Hoy vi la grabación del programa “Santo y Seña” con el reportaje a Luis Lacalle. Su descripción del fin de los impuestos va en contra de lo que era un valor fundamental en mi formación política. Para Wilson los impuestos no debían ser finalistas (orientadores de la economía y distributivos). Para el Dr. Lacalle, según describe, serán fiscalistas (recaudadores).

 

Vi a Martínez en el mismo programa. Me pareció que era un uruguayo con cuya vida, cargada de dificultades, pero aún prescindiendo de ello, cualquiera podía sentirse identificado o identificada. No pasa lo mismo con Lacalle. No es su culpa, pero es un hecho. ¿Cuántos uruguayos pueden reconocerse en alguien que dice, con mucha sinceridad, que nunca trabajó en su vida? No le fue necesario. Y es él precisamente el que ofrece un modelo idéntico al que probó sin suerte Macri. La gente no debe ser ratón de laboratorio con estas experiencias. Es ella, la gente, la que pierde el empleo, no puede pagar el alquiler y a la que le cortan la luz, cuando se aplican estas recetas.

 

He pasado las últimas semanas recorriendo el interior. Más allá de la experiencia que ello implica, he hecho varias veces el recorrido de toda nuestra red vial. ¿Alguien recuerda cómo estaban carreteras y puentes hace 15 años? Si no se quiere ver, hay que mirar al costado y, en ese caso, se verá que a cada lado de las rutas hay fábricas, talleres, centros de reparación de equipos de alta calidad técnica (como “containers” refrigerados), depósitos de contenedores… Es otro país.

 

Yo viví un proceso personal en etapas.

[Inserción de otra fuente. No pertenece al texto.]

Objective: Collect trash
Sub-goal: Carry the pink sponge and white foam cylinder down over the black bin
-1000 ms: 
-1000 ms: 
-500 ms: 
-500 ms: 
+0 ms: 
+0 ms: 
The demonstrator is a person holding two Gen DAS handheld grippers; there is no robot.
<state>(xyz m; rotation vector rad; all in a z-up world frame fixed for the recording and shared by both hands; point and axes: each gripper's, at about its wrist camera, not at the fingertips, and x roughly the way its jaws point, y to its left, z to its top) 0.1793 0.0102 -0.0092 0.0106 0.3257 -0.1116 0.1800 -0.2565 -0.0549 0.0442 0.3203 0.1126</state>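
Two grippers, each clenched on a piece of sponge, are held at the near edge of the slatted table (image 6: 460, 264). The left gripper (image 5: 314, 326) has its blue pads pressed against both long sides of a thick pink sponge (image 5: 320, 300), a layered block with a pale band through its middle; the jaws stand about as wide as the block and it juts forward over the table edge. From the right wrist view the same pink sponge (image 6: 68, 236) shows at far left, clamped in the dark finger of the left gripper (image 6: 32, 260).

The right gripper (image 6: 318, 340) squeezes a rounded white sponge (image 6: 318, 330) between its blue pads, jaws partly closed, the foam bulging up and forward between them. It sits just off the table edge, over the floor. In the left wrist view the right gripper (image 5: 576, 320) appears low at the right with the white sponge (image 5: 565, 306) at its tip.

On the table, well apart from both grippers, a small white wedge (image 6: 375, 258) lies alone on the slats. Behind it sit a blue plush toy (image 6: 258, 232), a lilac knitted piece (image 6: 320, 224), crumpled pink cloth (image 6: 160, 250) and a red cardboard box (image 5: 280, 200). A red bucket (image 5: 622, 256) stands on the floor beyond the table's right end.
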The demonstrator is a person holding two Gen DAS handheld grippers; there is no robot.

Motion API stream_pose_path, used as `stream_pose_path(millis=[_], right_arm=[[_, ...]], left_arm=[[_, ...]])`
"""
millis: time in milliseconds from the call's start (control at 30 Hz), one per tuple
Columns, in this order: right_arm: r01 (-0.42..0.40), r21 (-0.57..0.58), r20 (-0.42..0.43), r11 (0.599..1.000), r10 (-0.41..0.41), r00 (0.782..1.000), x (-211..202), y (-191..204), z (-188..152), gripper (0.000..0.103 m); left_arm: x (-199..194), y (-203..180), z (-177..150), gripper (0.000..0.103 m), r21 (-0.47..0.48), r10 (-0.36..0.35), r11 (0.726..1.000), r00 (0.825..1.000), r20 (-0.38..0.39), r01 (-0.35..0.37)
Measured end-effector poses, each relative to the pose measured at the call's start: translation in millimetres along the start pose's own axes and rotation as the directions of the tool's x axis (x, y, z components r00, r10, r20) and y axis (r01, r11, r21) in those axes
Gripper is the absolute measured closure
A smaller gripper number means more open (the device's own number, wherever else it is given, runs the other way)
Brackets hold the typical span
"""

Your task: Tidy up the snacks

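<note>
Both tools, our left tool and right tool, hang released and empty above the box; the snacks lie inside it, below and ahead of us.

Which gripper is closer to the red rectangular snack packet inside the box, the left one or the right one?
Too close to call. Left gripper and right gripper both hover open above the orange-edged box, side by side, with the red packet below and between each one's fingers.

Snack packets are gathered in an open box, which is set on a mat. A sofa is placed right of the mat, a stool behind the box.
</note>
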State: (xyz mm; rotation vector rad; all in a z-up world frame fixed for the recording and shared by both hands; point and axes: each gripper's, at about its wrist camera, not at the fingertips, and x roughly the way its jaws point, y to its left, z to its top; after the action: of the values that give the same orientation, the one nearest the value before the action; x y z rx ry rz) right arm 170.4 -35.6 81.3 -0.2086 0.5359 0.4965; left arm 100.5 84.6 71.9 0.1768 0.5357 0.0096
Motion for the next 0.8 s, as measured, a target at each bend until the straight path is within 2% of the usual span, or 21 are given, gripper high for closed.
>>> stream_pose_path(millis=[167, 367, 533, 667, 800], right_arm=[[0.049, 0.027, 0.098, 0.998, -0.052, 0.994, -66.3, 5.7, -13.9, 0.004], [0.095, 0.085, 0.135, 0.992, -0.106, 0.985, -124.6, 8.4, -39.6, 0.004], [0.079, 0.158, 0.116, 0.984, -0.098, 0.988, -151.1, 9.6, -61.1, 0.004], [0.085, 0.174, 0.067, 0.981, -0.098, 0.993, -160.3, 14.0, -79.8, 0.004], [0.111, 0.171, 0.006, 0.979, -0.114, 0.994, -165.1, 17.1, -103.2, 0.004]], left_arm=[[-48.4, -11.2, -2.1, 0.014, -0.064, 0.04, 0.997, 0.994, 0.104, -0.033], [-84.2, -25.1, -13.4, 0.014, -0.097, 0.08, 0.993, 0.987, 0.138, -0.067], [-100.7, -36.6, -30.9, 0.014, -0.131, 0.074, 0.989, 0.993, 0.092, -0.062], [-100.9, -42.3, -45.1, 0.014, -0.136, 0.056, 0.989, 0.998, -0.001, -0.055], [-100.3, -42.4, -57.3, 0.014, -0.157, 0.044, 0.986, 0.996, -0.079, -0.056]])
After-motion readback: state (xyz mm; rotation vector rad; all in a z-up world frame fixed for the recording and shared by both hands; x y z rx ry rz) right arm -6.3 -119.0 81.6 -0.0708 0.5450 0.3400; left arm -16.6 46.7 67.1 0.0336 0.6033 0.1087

En un momento, sentí que las viejas banderas del wilsonismo ya no se izaban en el Partido Nacional. Si no se utiliza su nombre para asociarlo a políticas que no eran las suyas, se le olvida. ¿Se puede creer que en el año de su centenario la Comisión de Homenajes creada especialmente por la Asamblea General no se haya reunido ni una sola vez? Los integrantes del Partido Nacional no contribuyeron a hacer quórum. Paso un aviso: sin ingresar en la polémica partidista, he publicado un libro sobre el cual mañana, viernes 25, a las 22 horas hablaré en TNU.

 

Luego sentí que en el Partido Nacional no sólo no se defendían más sus ideas, sino que se defendía aquello contra lo que luchó toda su vida. ¿Habrá pensado Wilson que su partido iba a apoyar el TIAR en la OEA? No, si lo combatió toda su vida. ¿Se podría haber imaginado al Partido que nació de la tradición blanca que iba a apoyar una intervención de marines en el continente? ¿Que un gobierno electo por el Partido Nacional iba a propiciar un régimen tributario que castigue a los más vulnerables? ¿Que rompiendo sus antecedentes se iba a buscar coparticipación en un gobierno colorado (a lo que siempre se opuso) en contra del Frente, con el que hizo varios acuerdos?

 

Finalmente: ¿hubiera pensado que toda su filosofía de seguridad de “distinguir los roles de las Fuerzas Armadas y la Policía era fundamental para la democracia” y olvidara su célebre autocrítica en la Asamblea General: “Ejército en las calles nunca más? Ya me bastó un error para arrepentirme y comprometerme a no volver a cometerlo nuevamente”.

 

Serenamente esperamos con optimismo, y mirando el futuro, el veredicto del domingo.